[djsumdog]

Most captive portal routers don't block DNS (because they use iptables rules to handle authentication). That's why you can use iodine to proxy TCP-over-DNS on such APs. So if you just had an open access point, unless you provided no DNS servers except over VPN, people would still be able to use your AP.

[poizan42]

Presumably you want to reply to DNS requests for a hostname for your captive portal. You might try to just use a raw ip address, but then you can't use https. So then you have the problem that you can't just reply with a fake answer for other domains due to caching. E.g. Windows caches negative responses for 5 minutes, which would be a pretty bad experience for your customers.

I guess you might be able to just fail to reply to DNS requests for domains outside you captive portal, I have no idea if anyone has tried that or there might be other complications.

Edit: Actually not replying wouldn't work great either because then the user can't be redirected to the captive portal. This might be less of an issue today since most devices have standardized a way to detect captive portals using a small set of hostnames.

[hunter2_]

Aside from custom root certs being installed, https is out either way, not only with IP address, right? HSTS makes that even more of a problem, and pinning makes even the custom root cert a problem. Captive portals seem like an increasingly fragile idea, except that OSes increasingly intervene appropriately.

[kees99]

State-of-art for captive portal handling is:

Step 1) For mobile device to make a request to a special URL that is known to respond with short 200/204, something like that:

  http://clients1.google.com/generate_204
  http://captive.apple.com/hotspot-detect.html
  http://www.msftconnecttest.com/connecttest.txt

...and bring up UI (sandboxed browser) if anything else than expected short 2xx was received.

Step 2) Mobile device reuse same cookies for the same portal second time around, so portal can recognize returning user and let them in without annoying with login prompt each time.

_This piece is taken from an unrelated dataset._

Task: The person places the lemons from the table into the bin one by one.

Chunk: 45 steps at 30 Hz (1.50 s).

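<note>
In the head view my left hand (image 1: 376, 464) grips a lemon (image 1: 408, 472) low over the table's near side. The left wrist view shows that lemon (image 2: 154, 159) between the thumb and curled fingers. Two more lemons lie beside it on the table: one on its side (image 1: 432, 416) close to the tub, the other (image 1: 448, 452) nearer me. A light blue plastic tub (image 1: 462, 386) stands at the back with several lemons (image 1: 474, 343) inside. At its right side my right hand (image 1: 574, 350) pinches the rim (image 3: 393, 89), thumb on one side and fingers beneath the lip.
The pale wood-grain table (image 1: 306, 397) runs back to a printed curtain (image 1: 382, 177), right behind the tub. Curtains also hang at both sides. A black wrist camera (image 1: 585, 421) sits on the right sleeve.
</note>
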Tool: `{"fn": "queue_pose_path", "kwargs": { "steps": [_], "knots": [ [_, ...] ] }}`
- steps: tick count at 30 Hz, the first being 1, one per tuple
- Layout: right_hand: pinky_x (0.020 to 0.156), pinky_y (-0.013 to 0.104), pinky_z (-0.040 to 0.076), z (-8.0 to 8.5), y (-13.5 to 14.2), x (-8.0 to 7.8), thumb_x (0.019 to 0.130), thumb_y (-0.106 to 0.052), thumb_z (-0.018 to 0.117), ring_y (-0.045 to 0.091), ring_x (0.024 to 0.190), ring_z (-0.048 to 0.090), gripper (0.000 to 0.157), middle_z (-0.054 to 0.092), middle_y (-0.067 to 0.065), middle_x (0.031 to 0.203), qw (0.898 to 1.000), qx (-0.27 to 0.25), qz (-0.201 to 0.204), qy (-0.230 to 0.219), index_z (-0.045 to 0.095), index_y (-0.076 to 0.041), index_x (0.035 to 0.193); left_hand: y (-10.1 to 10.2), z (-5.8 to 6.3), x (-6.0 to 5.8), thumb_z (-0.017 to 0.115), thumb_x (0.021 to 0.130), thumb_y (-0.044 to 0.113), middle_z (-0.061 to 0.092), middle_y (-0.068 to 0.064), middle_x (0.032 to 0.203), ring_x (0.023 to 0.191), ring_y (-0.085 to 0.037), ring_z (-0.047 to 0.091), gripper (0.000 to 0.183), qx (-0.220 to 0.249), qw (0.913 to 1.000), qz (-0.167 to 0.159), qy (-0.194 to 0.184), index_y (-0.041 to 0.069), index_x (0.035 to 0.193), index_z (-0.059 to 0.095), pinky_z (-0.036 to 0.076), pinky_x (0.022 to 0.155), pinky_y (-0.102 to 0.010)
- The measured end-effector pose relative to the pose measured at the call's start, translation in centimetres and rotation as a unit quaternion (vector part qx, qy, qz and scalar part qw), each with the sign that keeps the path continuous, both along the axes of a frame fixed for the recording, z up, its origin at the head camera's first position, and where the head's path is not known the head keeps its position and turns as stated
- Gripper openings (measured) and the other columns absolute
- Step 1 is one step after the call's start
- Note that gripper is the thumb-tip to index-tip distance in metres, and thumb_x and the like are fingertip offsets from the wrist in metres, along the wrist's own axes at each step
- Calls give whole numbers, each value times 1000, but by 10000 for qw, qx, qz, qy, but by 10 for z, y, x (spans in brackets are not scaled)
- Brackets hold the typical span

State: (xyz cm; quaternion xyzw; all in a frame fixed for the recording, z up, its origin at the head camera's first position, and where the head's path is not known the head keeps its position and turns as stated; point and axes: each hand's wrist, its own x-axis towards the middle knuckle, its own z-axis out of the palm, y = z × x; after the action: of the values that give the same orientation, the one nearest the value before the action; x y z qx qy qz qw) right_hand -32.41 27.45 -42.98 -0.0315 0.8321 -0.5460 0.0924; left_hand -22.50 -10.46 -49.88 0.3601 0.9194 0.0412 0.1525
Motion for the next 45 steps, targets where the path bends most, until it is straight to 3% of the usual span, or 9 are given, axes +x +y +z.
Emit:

Assuming mobile device has a separate cookie jar for this, and captive portal is HTTPS with proper certificate, and doesn't try to break other people's SSL, that is pretty secure. Sure, this is not the most efficient protocol, but up-side is - it's open-ended. You can fit here anything from "press here if you agree to behave" to complete walled garden like hotspot on a train that shows you interactive map, schedule and transport connections available on the next stop along with small banner asking $1 for full internet access.

[djsumdog]

Keep neverssl.com in your pocket when you encounter one of these older captive portals that try to redirect Google and you see and HSTS error.

[icebraining]

You just reply to any DNS request with your own server's IP, which accepts any HTTP requests with a redirection to the captive portal. The replies can have low TTLs to avoid the caching problem.

[poizan42]

The common web browsers caches DNS responses irrespective of their TTL values, which may be for as long as 30 minutes[0].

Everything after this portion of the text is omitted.